入夜,梧州小筑的门终于打开,先是抬了大长公主在家里惯用的暖轿进去,抬轿子的不是婆子而是几个年纪大些的小厮。过了片刻,宝琼见祖母和父亲随着轿子出去,神情都有些疲惫,忙知会了姐妹们,一起上前搀扶。

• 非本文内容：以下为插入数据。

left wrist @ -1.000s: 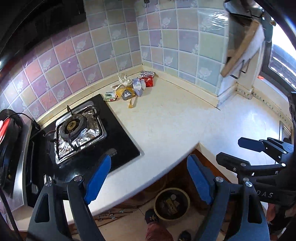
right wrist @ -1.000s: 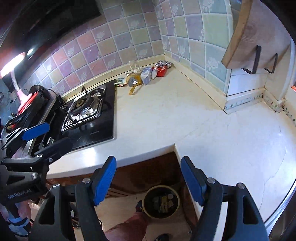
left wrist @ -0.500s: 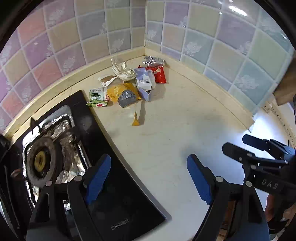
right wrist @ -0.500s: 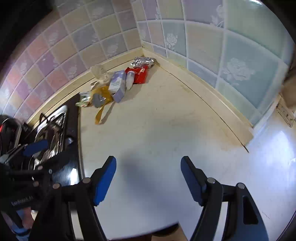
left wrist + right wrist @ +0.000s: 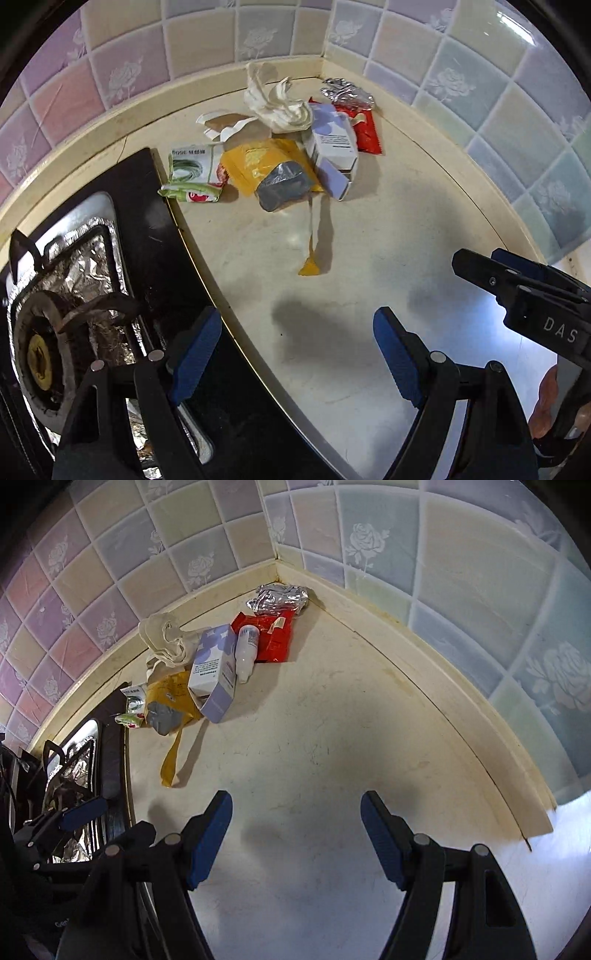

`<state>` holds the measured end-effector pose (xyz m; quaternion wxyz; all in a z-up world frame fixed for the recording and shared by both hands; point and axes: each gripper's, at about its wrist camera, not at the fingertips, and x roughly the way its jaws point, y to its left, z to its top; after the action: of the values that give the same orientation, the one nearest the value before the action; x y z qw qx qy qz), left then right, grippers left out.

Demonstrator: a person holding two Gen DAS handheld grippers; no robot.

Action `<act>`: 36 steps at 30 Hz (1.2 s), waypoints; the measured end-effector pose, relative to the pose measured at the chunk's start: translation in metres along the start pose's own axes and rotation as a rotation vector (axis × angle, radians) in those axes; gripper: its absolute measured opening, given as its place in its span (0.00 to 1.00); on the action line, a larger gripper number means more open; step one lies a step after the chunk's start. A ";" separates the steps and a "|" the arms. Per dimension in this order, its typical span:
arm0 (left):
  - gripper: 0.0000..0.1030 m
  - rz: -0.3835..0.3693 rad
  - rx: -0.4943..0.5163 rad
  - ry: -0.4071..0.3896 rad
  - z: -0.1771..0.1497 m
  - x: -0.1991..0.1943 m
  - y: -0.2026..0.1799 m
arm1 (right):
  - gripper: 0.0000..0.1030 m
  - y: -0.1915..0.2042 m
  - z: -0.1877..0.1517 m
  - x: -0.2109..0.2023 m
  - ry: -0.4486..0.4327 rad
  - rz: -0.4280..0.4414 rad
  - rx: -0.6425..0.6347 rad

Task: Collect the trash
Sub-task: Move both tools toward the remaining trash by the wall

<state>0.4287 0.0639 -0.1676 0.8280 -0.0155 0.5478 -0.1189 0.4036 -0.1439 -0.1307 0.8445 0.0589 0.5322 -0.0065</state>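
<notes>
Left wrist view: the left gripper (image 5: 295, 354) hangs over the cream counter (image 5: 369, 258) with its blue fingers spread wide and nothing between them. The trash sits well ahead in the tiled corner. Items noted: a crumpled white tissue (image 5: 277, 103) at the back, torn cardboard (image 5: 229, 127) just left of it, a green-and-white packet (image 5: 194, 171) touching the edge of the black stove (image 5: 162, 266), a yellow pouch (image 5: 258, 162) with a grey wrapper (image 5: 284, 184) lying on it, and a yellow strip (image 5: 311, 240) trailing from the pouch toward the camera. A lavender-and-white box (image 5: 332, 147) lies partly on a red wrapper (image 5: 365, 129); crumpled foil (image 5: 347, 94) sits nearest the corner. The right gripper (image 5: 517, 275) shows at the right edge; from this view I cannot tell its state.

Right wrist view: the right gripper (image 5: 295, 838) is spread wide, empty, above bare counter (image 5: 351, 720). The same heap lies ahead, left of centre. A small white bottle (image 5: 245, 653) rests between the box (image 5: 216, 664) and the red wrapper (image 5: 273, 635). The left gripper (image 5: 85, 818) appears low at the left, over the stove (image 5: 110, 753).
</notes>
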 end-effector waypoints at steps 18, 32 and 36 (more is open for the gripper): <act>0.81 0.010 -0.084 0.022 0.022 0.038 0.011 | 0.70 0.020 0.023 0.036 0.030 -0.004 -0.075; 0.81 0.010 -0.127 0.034 0.040 0.051 0.015 | 0.70 0.025 0.038 0.052 0.020 -0.014 -0.062; 0.81 -0.001 -0.124 0.040 0.039 0.049 0.015 | 0.70 0.026 0.039 0.051 0.014 -0.017 -0.068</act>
<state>0.4849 0.0638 -0.1991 0.8143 -0.0647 0.5704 -0.0856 0.4630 -0.1192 -0.1575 0.8422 0.0257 0.5385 0.0046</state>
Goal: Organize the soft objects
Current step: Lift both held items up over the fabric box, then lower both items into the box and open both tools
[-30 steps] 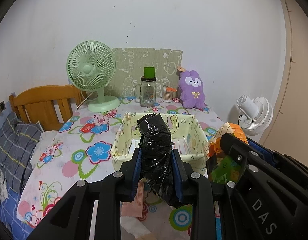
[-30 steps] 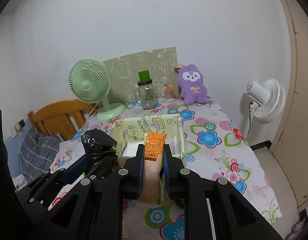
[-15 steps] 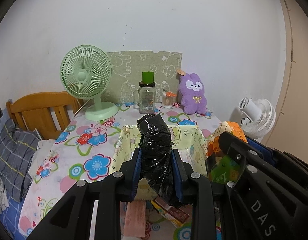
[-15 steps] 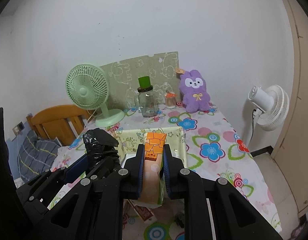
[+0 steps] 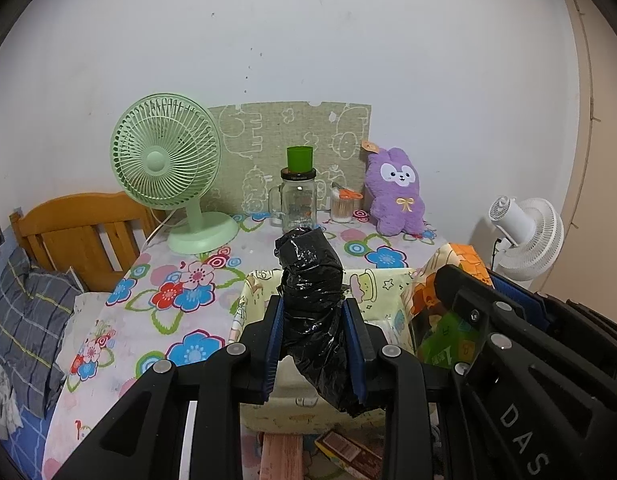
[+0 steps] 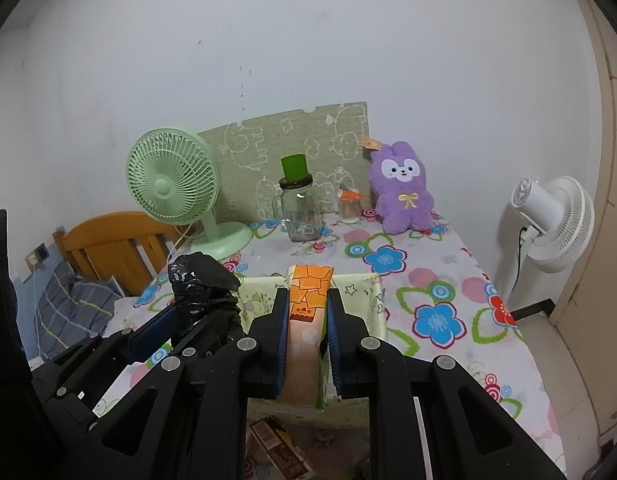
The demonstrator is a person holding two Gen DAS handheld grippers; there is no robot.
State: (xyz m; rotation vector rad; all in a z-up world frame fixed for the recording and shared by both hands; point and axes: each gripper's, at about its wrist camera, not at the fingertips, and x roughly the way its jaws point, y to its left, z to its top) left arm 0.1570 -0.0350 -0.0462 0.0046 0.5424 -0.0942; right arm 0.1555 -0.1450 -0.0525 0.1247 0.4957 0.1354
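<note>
At centre frame of the left view the left gripper (image 5: 313, 342) clamps a black bag (image 5: 311, 304) above the yellow bin (image 5: 244, 300), while the right gripper (image 6: 307, 344) pinches an orange pack (image 6: 308, 320) at centre of its view.

My left gripper (image 5: 313, 342) and right gripper (image 6: 307, 338) are matte black plastic linkages, angular and ribbed, studded with round silver screw heads. Blue pads (image 5: 273, 338) line the inner finger faces. White "DAS" lettering runs along my right gripper's side.
</note>
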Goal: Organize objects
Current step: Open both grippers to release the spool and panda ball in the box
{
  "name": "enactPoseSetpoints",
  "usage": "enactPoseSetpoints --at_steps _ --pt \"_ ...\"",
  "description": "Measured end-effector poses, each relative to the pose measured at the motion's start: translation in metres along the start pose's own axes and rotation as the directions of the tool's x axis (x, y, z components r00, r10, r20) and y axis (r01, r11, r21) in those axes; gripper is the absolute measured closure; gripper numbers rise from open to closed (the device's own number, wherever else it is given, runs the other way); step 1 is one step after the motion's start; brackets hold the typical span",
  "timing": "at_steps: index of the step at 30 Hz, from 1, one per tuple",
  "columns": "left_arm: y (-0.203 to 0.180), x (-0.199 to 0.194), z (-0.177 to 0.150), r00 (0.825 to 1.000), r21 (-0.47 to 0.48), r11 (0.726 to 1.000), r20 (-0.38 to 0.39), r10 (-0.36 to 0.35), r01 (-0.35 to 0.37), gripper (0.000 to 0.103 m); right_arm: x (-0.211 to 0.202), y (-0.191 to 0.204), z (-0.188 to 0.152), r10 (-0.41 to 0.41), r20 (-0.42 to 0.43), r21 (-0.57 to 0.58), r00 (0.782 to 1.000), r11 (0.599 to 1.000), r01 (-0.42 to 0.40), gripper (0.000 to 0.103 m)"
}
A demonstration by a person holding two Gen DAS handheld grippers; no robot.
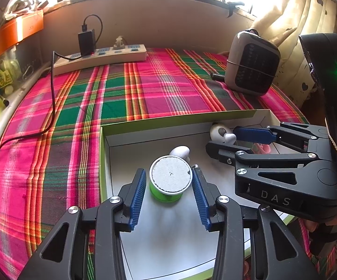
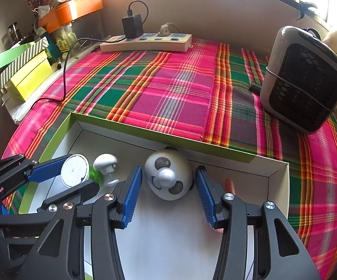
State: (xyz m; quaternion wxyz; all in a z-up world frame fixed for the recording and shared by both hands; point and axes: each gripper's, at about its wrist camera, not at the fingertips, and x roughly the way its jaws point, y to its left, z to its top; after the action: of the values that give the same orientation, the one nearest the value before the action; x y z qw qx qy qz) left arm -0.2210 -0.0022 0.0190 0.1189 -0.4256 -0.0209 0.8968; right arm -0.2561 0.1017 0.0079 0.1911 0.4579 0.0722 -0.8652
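**Cup and panda sat between spread grippers**

In the white box [image 1: 145,137], the green cup [image 1: 170,179] stood upright between the left gripper [image 1: 170,196], spread, not touching. The right gripper [image 2: 168,193], also spread, framed the panda toy [image 2: 168,175] against the far wall.

The only lettering I can read is "DAS", in pale capitals along the black body of the right gripper [image 1: 222,138], seen from the left wrist view. The orange box [image 2: 75,9] up on the shelf has a small pale mark on its front, and the green sticker [image 1: 4,78] carries printing, but both are too small to read.
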Motion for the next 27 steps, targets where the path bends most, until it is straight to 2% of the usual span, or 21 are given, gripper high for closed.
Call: enactPoseSetpoints --at_steps 8,27 --pt "0.002 -0.004 -0.002 1.000 -0.004 1.000 0.009 0.011 -0.011 0.061 -0.005 0.000 0.000 -0.006 0.010 0.004 1.000 1.000 0.006 0.052" --pt "0.001 -0.060 -0.023 0.997 -0.017 1.000 0.071 0.011 -0.010 0.060 -0.049 0.004 -0.017 -0.026 0.082 0.035 0.996 0.999 0.023 0.051"
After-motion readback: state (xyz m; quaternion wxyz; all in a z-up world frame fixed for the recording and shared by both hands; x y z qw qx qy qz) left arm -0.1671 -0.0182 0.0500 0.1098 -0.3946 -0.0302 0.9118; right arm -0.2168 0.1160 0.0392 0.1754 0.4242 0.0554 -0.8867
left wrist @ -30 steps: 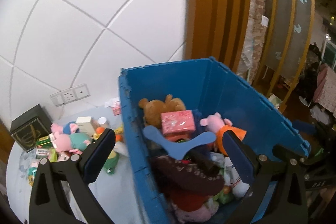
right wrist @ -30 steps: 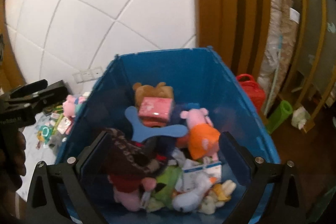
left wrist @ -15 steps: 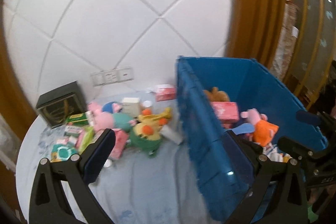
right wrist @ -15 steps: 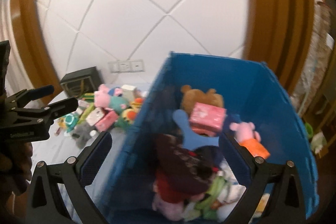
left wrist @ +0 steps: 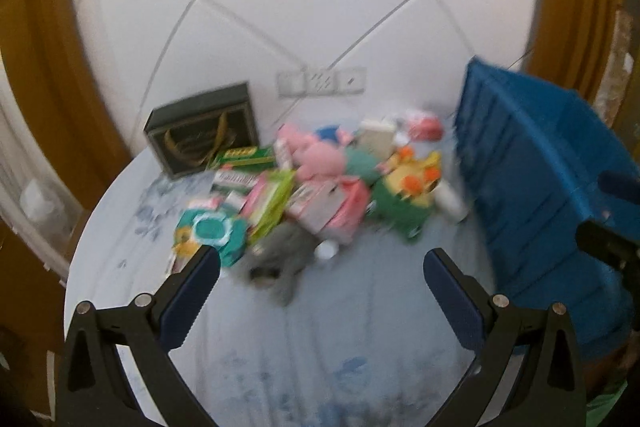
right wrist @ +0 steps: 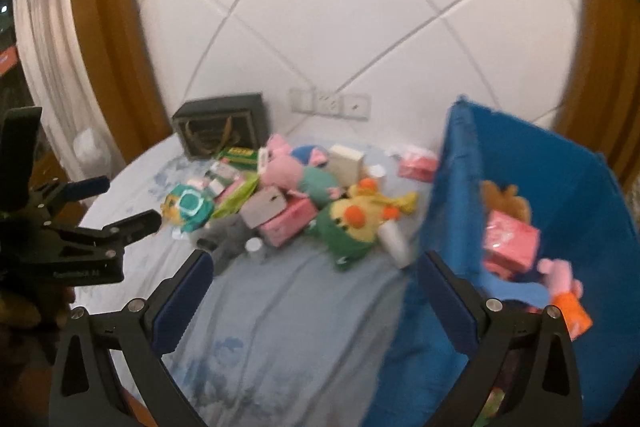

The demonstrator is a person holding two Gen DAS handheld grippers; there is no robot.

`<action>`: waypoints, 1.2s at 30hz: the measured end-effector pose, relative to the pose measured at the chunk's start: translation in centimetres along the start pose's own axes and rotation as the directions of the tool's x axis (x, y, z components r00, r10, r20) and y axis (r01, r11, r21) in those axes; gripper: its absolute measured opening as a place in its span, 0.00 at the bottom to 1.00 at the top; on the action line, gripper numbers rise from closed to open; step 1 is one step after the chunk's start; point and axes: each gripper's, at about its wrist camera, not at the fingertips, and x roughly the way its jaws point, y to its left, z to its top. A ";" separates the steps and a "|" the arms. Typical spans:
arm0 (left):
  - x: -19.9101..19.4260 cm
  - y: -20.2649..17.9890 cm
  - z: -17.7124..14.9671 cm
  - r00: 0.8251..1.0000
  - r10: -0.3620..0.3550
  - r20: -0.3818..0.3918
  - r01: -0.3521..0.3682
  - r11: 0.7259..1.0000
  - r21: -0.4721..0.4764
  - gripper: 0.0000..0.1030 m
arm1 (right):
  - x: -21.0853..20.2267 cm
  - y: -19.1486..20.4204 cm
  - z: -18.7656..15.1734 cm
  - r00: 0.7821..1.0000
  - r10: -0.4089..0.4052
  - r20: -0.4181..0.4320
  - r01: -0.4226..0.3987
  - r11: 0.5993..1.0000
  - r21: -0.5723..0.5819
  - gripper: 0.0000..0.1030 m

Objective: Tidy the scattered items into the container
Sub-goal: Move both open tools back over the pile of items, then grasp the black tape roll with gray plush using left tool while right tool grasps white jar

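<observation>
Ahead of the left hand-held gripper (left wrist: 318, 269), now swung off the blue container (right wrist: 560, 195) at its right toward the desk (right wrist: 280, 327), both it and the right hand-held gripper (right wrist: 314, 273) wide open and empty: scattered toy pile (left wrist: 320, 183), next pick pending.

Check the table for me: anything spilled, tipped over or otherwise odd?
Nothing looks damaged or spilled. The pile beside the bin is only untidy: the green and yellow plush lies on its side, with a white bottle lying flat next to it. Both grippers are open and empty. The frames are blurred.
</observation>
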 end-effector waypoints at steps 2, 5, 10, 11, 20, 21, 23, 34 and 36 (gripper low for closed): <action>1.5 1.6 -1.1 1.000 0.014 -0.024 -0.014 1.000 -0.002 1.00 | 2.5 1.7 -0.4 1.000 0.000 -0.027 0.000 1.000 -0.016 1.00; 4.2 3.9 -2.9 0.998 0.029 -0.052 -0.029 1.000 -0.004 1.00 | 6.4 3.4 -1.1 0.998 -0.007 -0.069 0.006 1.000 -0.025 1.00; 8.1 6.5 -4.9 0.997 0.023 -0.069 -0.024 1.000 -0.002 1.00 | 12.6 5.1 -2.7 0.992 -0.009 -0.125 0.008 1.000 -0.007 1.00; 9.3 7.0 -5.4 0.997 0.021 -0.072 -0.021 1.000 -0.001 1.00 | 13.9 5.5 -3.1 0.991 -0.013 -0.134 0.012 1.000 -0.004 1.00; 18.8 9.6 -7.2 0.991 -0.003 -0.135 -0.002 0.999 -0.033 1.00 | 24.4 7.6 -5.8 0.968 -0.034 -0.248 0.036 0.999 0.004 1.00; 19.9 10.0 -7.5 0.988 -0.006 -0.154 -0.001 0.999 -0.045 1.00 | 25.3 7.8 -6.1 0.965 -0.035 -0.260 0.037 0.999 0.005 1.00; 21.7 10.6 -8.2 0.983 -0.010 -0.183 -0.003 0.998 -0.070 1.00 | 26.7 8.0 -6.6 0.960 -0.036 -0.276 0.039 0.999 0.006 1.00; 27.5 11.8 -9.6 0.969 -0.064 -0.238 0.020 0.983 -0.184 0.99 | 32.5 8.4 -7.6 0.953 -0.028 -0.303 0.045 0.998 0.048 1.00; 28.2 11.6 -9.8 0.967 -0.067 -0.247 0.021 0.983 -0.185 0.98 | 32.9 8.5 -7.7 0.955 -0.031 -0.294 0.049 0.997 0.054 1.00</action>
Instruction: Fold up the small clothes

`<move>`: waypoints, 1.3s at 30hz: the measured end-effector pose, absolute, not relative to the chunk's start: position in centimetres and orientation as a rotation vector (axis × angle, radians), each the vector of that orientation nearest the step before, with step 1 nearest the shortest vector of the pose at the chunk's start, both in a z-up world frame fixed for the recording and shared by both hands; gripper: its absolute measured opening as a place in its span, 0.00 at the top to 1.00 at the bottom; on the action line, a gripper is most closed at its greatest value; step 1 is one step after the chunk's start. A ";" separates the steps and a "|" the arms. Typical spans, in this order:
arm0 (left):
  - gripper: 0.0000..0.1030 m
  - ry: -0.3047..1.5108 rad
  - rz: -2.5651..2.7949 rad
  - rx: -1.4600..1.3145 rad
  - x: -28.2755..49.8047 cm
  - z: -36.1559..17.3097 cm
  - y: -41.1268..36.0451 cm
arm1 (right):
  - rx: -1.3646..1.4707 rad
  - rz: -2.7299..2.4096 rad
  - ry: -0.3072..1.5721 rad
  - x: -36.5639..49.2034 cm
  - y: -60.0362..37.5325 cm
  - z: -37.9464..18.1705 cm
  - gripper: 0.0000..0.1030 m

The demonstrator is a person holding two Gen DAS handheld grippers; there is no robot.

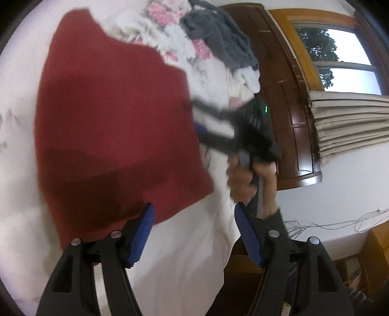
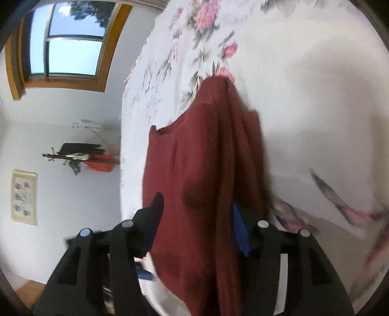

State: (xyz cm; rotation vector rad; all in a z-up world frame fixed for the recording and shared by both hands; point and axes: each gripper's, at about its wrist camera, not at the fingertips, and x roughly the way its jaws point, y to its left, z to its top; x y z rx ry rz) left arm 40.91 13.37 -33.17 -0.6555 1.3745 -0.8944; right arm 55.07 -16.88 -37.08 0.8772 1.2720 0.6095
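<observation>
A bed (image 1: 14, 150) covered with a white sheet printed with pink flowers (image 2: 206, 14) carries the work. Behind it stand a dark wooden headboard (image 1: 289, 102), a window (image 1: 340, 56) in a yellow-wood frame and a bunched beige curtain (image 1: 350, 121). White walls surround it; the right wrist view also shows a framed picture (image 2: 24, 197) and a coat stand hung with clothes (image 2: 80, 158). A heap of grey and white garments (image 1: 218, 41) lies at the far side of the bed.

The red sweater (image 1: 116, 126) lies spread on the sheet in the left wrist view, its long axis running from the near edge by the left tongs (image 1: 194, 231) up and away toward the flowered part. In the right wrist view, one part of it hangs or is drawn in long folds, running from between the fingers toward the flowers.

The left tongs are spread wide and empty, one blue pad (image 1: 143, 233) just over the sweater's near edge. The right tongs (image 2: 194, 223) appear clenched on the sweater, though blur makes this less than sure. A hand (image 1: 248, 177) grips the right tool's handle.
</observation>
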 end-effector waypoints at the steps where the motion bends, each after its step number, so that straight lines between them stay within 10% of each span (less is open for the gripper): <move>1: 0.34 1.384 -0.894 -0.655 40.8 -33.5 13.3 | 0.859 0.600 1.283 55.5 -16.8 -37.3 0.86; 8: 0.34 1.465 -0.852 -0.624 40.0 -36.4 12.7 | 0.751 0.459 1.196 52.7 -18.2 -38.7 0.84; 12: 0.34 1.418 -0.887 -0.645 40.0 -34.5 13.6 | 0.719 0.432 1.129 53.4 -19.7 -35.2 0.59; 16: 0.34 1.328 -0.900 -0.679 40.8 -32.2 14.4 | 0.666 0.446 1.155 56.4 -18.7 -33.2 0.57; 17: 0.34 1.337 -0.896 -0.696 41.1 -32.6 14.2 | 0.619 0.425 1.217 57.5 -17.7 -33.9 0.61; 18: 0.34 1.348 -0.893 -0.700 41.2 -33.0 14.1 | 0.576 0.413 1.248 57.9 -16.9 -34.3 0.94; 25: 0.36 1.466 -0.833 -0.677 40.3 -37.5 12.8 | 0.598 0.328 1.201 56.0 -19.6 -37.0 0.89; 32: 0.35 1.240 -0.839 -0.668 46.5 -29.7 16.9 | 0.612 0.496 1.107 52.2 -19.4 -30.9 0.78; 39: 0.54 1.383 -0.606 -0.543 53.7 -35.1 16.1 | 0.472 0.406 1.271 51.0 -18.3 -36.3 1.00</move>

大长公主摆摆手:“你们祖父刚给珩儿运功拔了毒,现在身子虚着,我先送他回去歇息,你们进去看看珩儿吧。”
小娘子们进了梧州小筑,只见一群丫鬟跪在院子里,沈氏坐在一把圈椅里,满脸怒色。见女儿侄女进来也不搭理,隋她们进屋子去。唐珩一脸苍白的盖在两床厚厚的锦被里,唇上没有半丝血色。白檀拧了帕子正给他擦着脸。小娘子们不敢出声,围着床榻看了看两眼。宝琼拉着奇楠的手来了外间:“姐姐告诉我们,二弟这是怎么了?”
“下午有一阵子实在凶险,二郎身子忽热忽冷,气息也弱了。太夫人束手无策,国公爷只得替二郎运功拔毒,这一拔就是两个时辰。太夫人说,现在已无大碍,开了清理残毒的方子才回去。二郎和国公爷都需养上好一阵子,等天气暖和些才能出屋子。”
“奇楠姐姐和白檀姐姐怎么没回远香堂?还要在这儿照顾二哥?”宝璐不解的问道。还不及奇楠回答,院子里一片哭叫求饶。原来,沈氏刚发了话,让把这院子里的丫头都关进柴房,明日一早找人伢子来全部发卖。
宝璐大着胆子凑到沈氏身边:“母亲,我和五妹妹这一年来分院子,从别处调走了不少二三等的丫鬟,有些地方还缺人手呢,把她们补过去总比再从外头买的强。她们到底无辜。”
“无辜?”沈氏刚要发作,宝琼连忙摆手止住妹妹,自己又上前好一番劝慰。沈氏这才松了口,每人打十下手心,革一个月银米,分散在各处补上空缺。
第二日,宝璐早早地去远香堂请安,祖母精神尚好,祖父却没像往常一样出来用早膳。看着宝璐担忧的小脸儿,大长公主劝慰着孙女儿:“你祖父不过耗费些功力,只要静养得益,寿限上是无碍的。”
陪祖母用完早膳,见母亲已经等在了厅里,眼下乌黑一片,一副余怒未消的样子。宝璐刚请了安,就被母亲打发着出去找丫鬟们玩去。从出生到十岁,在远香堂住了整整十年,宝璐当然知道哪里最适合听墙角。于是佯装出去,趁沈氏回头的功夫藏进一个黑漆牙雕六扇屏风后头。
“母亲,昨儿媳妇只才让人打了她两巴掌,红珊就交代了。说自己在外头认识了个男人,药就是那人给的。媳妇让人按她说的地方去找,找到半夜也没打听到她说的那个人。今天早上媳妇想再问问她,人已经撞死在了柴房里。”沈氏的语气有几分复杂,她虽然管家甚严,急躁起来也打上几下坏了规矩的奴婢下人,可这些年来,国公府外院内宅从未死过奴婢。